Si aquello que existe son solamente las formas de comunización, o el movimiento que destituye el estado de cosas presente, entonces en lugar de una Revolución una —la cual está entre los principios que hay que destituir— debemos pensar una multiplicidad salvaje de mundos-fragmentos que entran en un devenir revolucionario y comparten nuestra misma inquietud en el errar sin fin. Como se dice más de una vez en este texto, no hay una guerra social o una guerra de clase, sino una guerra entre entornos que, superado cierto umbral de intensidad, deviene una guerra entre mundos —y en los mundos, podemos añadir— y la única posibilidad de comprobarla, para los revolucionarios, es de hecho rechazar su unificación o, como escribe Josep Rafanell i Orra, renunciar al Gran Otro.
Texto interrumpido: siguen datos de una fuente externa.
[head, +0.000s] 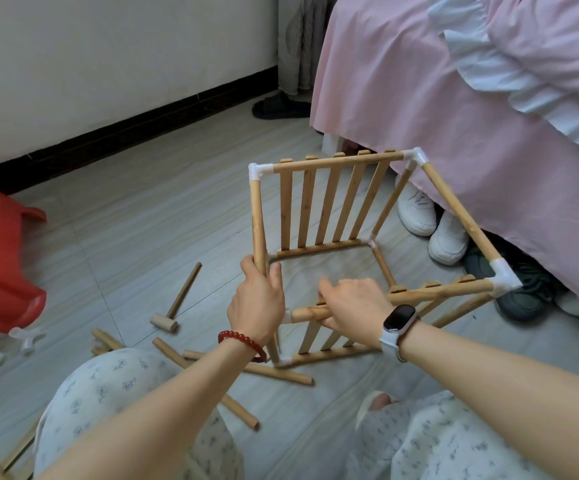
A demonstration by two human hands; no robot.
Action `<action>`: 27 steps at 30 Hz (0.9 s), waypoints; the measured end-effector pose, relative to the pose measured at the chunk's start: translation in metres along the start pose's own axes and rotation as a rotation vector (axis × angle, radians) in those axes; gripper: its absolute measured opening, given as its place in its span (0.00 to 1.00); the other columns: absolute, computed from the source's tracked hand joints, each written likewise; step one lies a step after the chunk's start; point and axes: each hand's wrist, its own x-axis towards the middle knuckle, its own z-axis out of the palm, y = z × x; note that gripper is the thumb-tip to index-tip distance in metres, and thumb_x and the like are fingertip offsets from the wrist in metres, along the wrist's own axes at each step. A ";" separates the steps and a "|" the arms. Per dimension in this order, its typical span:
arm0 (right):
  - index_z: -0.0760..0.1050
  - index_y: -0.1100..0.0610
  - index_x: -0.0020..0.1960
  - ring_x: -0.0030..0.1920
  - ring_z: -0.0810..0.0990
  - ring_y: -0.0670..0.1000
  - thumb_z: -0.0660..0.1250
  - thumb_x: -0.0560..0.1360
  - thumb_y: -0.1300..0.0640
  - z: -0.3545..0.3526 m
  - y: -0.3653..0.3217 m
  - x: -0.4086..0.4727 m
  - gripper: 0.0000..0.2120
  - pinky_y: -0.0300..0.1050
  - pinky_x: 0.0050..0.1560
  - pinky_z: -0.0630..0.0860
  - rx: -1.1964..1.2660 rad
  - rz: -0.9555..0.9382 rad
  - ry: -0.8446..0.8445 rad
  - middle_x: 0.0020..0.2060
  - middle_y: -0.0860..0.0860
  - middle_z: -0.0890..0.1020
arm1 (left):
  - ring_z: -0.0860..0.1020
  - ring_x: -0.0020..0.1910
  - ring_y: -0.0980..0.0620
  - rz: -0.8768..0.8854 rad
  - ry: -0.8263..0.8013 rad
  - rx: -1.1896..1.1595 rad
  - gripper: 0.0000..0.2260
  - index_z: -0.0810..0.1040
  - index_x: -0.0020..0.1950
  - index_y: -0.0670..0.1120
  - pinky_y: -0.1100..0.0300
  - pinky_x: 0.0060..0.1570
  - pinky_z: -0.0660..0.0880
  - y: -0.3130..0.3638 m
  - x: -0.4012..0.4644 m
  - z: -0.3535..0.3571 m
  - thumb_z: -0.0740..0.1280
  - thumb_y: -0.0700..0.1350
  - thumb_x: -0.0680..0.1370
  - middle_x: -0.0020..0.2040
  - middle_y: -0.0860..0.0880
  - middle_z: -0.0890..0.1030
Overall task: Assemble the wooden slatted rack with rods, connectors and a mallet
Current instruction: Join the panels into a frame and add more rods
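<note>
Closing the near left corner of the half-built wooden slatted rack point(333, 216)

Your left hand point(258, 299) is wrapped round the upright round wooden rod point(258, 220) at the rack's left side, and your right hand point(353, 301) curls over the free end of the near slatted panel's top rail point(419, 294), so both hold wood. That rail end looks unjoined, I think; bring it level with the rod, keep the frame square on the grey tiled floor point(163, 209), and seat it by hand before tapping. The small wooden mallet point(177, 303) lies on the floor just left of the rack, with translucent white plastic connectors point(26, 337) further left near the red plastic stool point(4, 271), and spare wooden rods point(281, 370) by your knees.
</note>
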 end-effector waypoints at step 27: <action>0.69 0.50 0.47 0.31 0.68 0.49 0.60 0.75 0.52 0.002 -0.013 0.000 0.02 0.41 0.30 0.59 0.235 0.016 0.078 0.29 0.46 0.69 | 0.73 0.32 0.48 -0.052 0.157 0.094 0.17 0.68 0.52 0.41 0.55 0.30 0.67 -0.003 -0.001 0.003 0.48 0.53 0.83 0.33 0.49 0.71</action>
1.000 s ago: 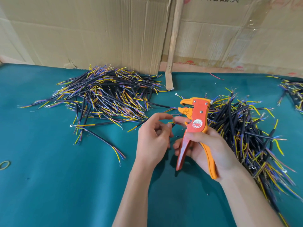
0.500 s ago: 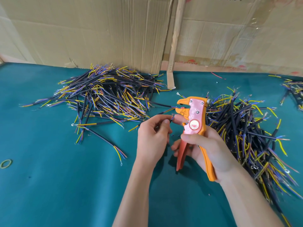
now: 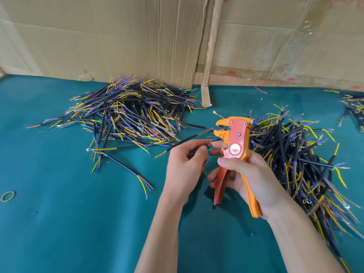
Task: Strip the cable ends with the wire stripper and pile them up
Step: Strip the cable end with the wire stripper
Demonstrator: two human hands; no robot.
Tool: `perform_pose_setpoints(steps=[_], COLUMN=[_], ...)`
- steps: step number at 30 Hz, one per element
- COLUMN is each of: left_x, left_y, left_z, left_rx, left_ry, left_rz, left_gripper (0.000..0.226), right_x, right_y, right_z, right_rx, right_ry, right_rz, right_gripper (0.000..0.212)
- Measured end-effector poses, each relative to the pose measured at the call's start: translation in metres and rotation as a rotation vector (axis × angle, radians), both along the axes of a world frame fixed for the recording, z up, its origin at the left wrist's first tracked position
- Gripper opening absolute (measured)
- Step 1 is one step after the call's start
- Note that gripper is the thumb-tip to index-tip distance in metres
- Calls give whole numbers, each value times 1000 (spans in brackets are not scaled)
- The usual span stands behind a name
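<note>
My right hand [image 3: 250,178] grips the orange and red wire stripper [image 3: 235,146] upright by its handles, jaws pointing left. My left hand [image 3: 186,166] pinches a short black cable [image 3: 184,141] just left of the jaws; its bare copper end shows above my fingertips. The cable's far end with a yellow wire points down-left over the green cloth. A big pile of black cables with yellow and blue wire ends [image 3: 128,117] lies at the left back. A second pile [image 3: 299,154] lies right of the stripper.
Cardboard sheets [image 3: 118,36] and a wooden strip [image 3: 211,42] stand along the back of the green table [image 3: 78,223]. More cables [image 3: 352,107] lie at the far right edge. A yellow-green rubber band [image 3: 7,196] lies at the left. A loose cable [image 3: 126,168] lies in front of the left pile.
My left hand has drawn the cable end slightly down and away from the stripper's jaws, and bare copper now shows at its tip. The stripper has stayed nearly in place.
</note>
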State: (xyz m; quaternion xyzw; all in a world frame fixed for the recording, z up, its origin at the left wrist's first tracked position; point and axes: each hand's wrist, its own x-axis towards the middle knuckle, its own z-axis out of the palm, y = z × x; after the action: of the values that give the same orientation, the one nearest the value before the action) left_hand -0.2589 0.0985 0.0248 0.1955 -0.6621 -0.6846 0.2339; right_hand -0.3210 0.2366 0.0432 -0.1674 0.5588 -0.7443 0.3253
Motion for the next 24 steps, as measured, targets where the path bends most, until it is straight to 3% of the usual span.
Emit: perform_pose_setpoints(steps=[7,16,20,24], left_x=[1,2,2,0], left_y=[0,-5,-5,-5], left_z=[0,-4,-6,-10], left_rx=[140,170,149,82], left_ry=[73,54,49,48], left_rz=[-94,-231,-187,-106], left_gripper=[22,19,19,5], right_x=[2,2,1,-1], right_y=[-2,0,1,2], right_z=[3,5,5,4], right_rx=[45,27,27,22], right_ry=[29,13,28,32], right_rz=[-14,37,30,14], right_gripper=[35,38,37,38])
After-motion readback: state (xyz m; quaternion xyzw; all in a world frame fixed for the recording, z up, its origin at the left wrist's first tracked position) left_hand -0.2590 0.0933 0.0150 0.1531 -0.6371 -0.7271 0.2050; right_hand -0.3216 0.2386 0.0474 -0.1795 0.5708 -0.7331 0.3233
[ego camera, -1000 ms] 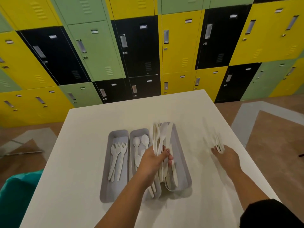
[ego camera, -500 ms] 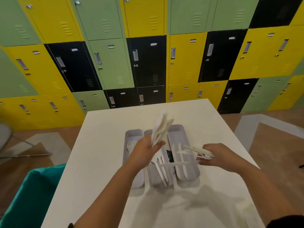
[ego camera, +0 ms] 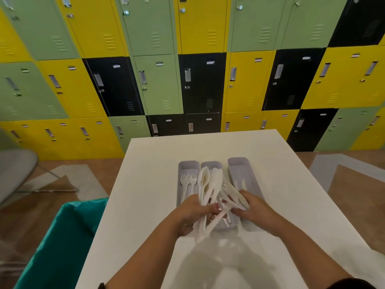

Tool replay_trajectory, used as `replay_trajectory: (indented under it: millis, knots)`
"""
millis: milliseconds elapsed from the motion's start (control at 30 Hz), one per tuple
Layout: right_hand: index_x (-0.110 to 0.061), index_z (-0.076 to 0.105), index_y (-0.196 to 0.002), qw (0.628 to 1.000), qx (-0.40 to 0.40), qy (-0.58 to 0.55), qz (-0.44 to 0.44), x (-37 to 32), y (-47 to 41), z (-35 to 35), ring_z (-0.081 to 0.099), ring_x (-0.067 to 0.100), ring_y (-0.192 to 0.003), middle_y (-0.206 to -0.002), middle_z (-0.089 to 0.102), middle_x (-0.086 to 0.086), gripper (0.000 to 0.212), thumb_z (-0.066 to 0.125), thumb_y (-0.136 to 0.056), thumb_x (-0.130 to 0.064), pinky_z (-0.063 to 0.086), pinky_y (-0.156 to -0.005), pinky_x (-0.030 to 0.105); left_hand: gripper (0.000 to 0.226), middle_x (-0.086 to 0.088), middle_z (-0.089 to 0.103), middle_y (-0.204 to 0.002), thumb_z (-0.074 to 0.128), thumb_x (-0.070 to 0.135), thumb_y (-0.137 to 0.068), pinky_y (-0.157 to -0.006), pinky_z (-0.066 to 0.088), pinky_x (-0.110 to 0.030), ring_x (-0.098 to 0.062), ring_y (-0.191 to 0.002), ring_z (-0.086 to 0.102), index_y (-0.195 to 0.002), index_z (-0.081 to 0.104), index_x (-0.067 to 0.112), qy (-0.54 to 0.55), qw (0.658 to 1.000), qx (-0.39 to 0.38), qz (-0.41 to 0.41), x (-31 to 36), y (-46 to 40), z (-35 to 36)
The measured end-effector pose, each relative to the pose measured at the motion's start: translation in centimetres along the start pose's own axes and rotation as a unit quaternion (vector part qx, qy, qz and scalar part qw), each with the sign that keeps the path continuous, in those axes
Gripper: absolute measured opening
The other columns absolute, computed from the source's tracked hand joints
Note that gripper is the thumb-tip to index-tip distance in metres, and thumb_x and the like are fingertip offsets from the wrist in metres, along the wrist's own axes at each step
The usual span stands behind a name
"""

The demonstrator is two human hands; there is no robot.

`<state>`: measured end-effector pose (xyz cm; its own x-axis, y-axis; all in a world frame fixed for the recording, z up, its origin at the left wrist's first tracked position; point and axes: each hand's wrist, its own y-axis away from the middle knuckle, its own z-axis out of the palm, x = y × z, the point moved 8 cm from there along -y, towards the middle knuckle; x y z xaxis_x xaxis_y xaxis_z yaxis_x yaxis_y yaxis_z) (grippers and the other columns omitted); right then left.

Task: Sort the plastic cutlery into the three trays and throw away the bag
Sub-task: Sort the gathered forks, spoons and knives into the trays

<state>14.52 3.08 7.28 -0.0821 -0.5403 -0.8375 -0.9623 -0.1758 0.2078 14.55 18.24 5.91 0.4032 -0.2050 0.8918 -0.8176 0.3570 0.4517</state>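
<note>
1. Since half a second before, the right hand (ego camera: 253, 207) had closed in on the left hand (ego camera: 194, 211), carrying its few pieces to the bundle of white plastic cutlery (ego camera: 210, 190).
2. Left fingers were clamped round the bundle; right fingers pinched pieces at its 3 o'clock side.
3. Both hands hovered over three grey trays (ego camera: 239, 167) on the white table (ego camera: 145, 184); forks (ego camera: 187, 182) lay in the 9 o'clock tray.
4. A teal bin (ego camera: 62, 236) stood at 8 o'clock.
</note>
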Motion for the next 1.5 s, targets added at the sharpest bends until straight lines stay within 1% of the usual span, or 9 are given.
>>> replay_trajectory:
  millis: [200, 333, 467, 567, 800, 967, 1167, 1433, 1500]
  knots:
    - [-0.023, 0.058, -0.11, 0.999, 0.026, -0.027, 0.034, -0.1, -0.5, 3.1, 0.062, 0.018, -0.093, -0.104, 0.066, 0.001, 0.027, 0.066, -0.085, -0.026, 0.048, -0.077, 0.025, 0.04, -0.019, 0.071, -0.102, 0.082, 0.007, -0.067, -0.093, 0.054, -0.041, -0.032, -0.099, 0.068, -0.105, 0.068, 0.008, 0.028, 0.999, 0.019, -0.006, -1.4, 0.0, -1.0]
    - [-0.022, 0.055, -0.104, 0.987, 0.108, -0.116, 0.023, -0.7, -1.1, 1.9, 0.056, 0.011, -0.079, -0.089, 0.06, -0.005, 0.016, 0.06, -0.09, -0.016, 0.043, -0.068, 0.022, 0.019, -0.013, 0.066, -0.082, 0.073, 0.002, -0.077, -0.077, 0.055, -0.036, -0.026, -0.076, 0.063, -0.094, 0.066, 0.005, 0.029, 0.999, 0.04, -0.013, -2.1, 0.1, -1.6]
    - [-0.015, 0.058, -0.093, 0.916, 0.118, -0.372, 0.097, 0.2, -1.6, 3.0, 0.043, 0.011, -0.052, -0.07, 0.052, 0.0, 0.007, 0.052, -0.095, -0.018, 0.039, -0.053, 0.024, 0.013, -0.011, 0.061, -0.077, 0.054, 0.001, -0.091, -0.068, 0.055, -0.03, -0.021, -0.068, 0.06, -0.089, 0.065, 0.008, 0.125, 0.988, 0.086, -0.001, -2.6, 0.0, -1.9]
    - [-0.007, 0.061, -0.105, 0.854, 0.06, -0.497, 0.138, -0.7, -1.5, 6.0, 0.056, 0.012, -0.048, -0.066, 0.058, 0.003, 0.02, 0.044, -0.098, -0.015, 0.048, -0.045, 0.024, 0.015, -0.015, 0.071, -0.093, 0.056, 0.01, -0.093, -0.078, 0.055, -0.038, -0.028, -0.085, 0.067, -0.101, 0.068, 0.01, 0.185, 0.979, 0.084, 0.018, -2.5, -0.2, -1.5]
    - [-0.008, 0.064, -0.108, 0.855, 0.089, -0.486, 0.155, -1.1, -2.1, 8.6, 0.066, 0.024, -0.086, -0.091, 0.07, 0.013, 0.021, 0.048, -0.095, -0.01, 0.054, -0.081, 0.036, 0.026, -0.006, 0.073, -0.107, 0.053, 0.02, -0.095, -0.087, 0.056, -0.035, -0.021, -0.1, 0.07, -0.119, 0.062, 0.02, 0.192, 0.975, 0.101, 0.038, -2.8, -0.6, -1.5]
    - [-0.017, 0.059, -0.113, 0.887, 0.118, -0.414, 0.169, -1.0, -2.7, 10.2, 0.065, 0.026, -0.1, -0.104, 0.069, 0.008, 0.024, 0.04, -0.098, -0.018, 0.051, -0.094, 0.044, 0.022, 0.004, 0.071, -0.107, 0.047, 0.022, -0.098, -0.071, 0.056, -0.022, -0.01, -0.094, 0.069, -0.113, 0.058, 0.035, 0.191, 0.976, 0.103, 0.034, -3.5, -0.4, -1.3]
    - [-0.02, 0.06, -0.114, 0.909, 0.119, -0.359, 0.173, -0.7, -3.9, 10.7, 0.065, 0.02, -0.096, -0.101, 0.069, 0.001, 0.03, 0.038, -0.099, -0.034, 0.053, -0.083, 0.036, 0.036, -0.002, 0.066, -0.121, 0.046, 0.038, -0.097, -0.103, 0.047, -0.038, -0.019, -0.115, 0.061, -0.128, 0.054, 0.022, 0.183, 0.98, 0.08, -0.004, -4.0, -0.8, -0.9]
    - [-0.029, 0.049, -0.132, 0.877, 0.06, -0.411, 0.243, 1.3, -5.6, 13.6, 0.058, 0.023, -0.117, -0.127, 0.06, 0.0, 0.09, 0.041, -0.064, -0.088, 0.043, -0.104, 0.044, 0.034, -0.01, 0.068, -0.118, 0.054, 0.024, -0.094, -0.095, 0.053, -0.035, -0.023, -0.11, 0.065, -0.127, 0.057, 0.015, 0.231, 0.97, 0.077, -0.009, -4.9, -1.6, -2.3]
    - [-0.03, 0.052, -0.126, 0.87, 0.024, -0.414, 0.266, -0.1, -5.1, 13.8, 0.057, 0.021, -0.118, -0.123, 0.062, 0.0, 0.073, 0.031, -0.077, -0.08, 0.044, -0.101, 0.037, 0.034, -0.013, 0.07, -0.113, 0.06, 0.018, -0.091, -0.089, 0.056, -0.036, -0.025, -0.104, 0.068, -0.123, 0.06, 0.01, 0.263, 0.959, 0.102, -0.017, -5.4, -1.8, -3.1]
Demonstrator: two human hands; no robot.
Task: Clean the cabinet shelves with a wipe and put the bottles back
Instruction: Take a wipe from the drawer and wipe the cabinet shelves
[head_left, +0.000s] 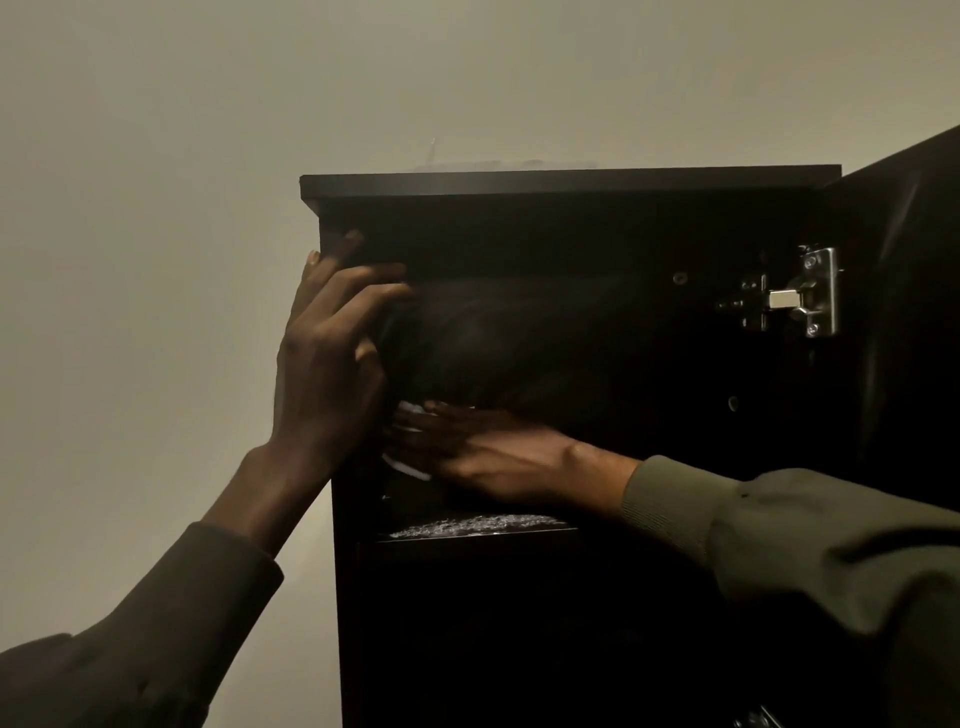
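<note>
The right hand (483, 452) is lying flat, fingers straight, pressing a white wipe (410, 457) onto the upper shelf (483, 525) at the left end of the compartment; only the wipe's pale edges are showing beyond the fingertips. The olive sleeve (779, 530) of that arm is reaching in from the right, crossing the open front of the cabinet (566, 179). The left hand (327, 358) is raised at the cabinet's left front edge, its fingers spread and loosely bent around the side panel, with the fingertips extending into the dark interior; whether it is gripping the panel or merely resting against it cannot be told. The shelf's near edge is carrying a band of pale dust or speckle. A dim, rounded dark shape is lying at the back of the compartment; what it is cannot be told. The door (909, 312) is standing open at right, held by a metal hinge (800, 296). Behind and to the left, a plain beige wall (156, 208) is filling the view under low light.
</note>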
El grito de batalla que el Comité Invisible lanzó hace algunos años «¡haced comunas, por todas partes!» va en este sentido y no quiso ser un llamamiento a encontrar «compis de piso» entre los desesperados de la metrópoli.

«Hace falta en fin atreverse a alterar la humanidad del militante político», se nos dice todavía. Esto ha sido ya intentado otras veces, pero si esta alteración es entendida en un sentido llanamente humanista o incluso antihumanista el resultado será siempre el mismo, o sea la Revolución como inigualable máquina de producción de enemigos, y sobre todo enemigos internos. La amistad, la fraternidad, la sororidad y el amor como potente dinámica no humana —o superhumana si lo queremos decir con Nietzsche, pero es la misma cosa— de su organización, es lo reprimido de todas las Revoluciones. La verdadera alteración procede solamente de este afecto, y es por eso que debemos añadir a Marx y a Nietzsche algunos otros personajes, como por ejemplo: el Giordano Bruno del De vinculis in genere, el amor implacable de Joë Bousquet y la erótica insurreccional de Giorgio Cesarano, sólo por permanecer en Occidente.

El cuidado de los vínculos, nos dice Rafanell i Orra, de esas intensidades a través de las cuales los fragmentos se vinculan y comunican entre sí y devienen cada vez más potentes, es la clave de todo devenir revolucionario. Pero es una clave inoperosa: no existe ninguna puerta que haya que abrir, ninguna caja fuerte que haya que forzar, ninguna Ley que haya que respetar o traicionar. Dejar de creer en su ser, hacer pedazos la creencia en la arquitectura metafísica de este mundo es el primer ejercicio espiritual de la Introducción a una vida revolucionaria. Su escritura, discontinua y errante, es la clave. El libro de Josep Rafanell i Orra es un fragmento de ella.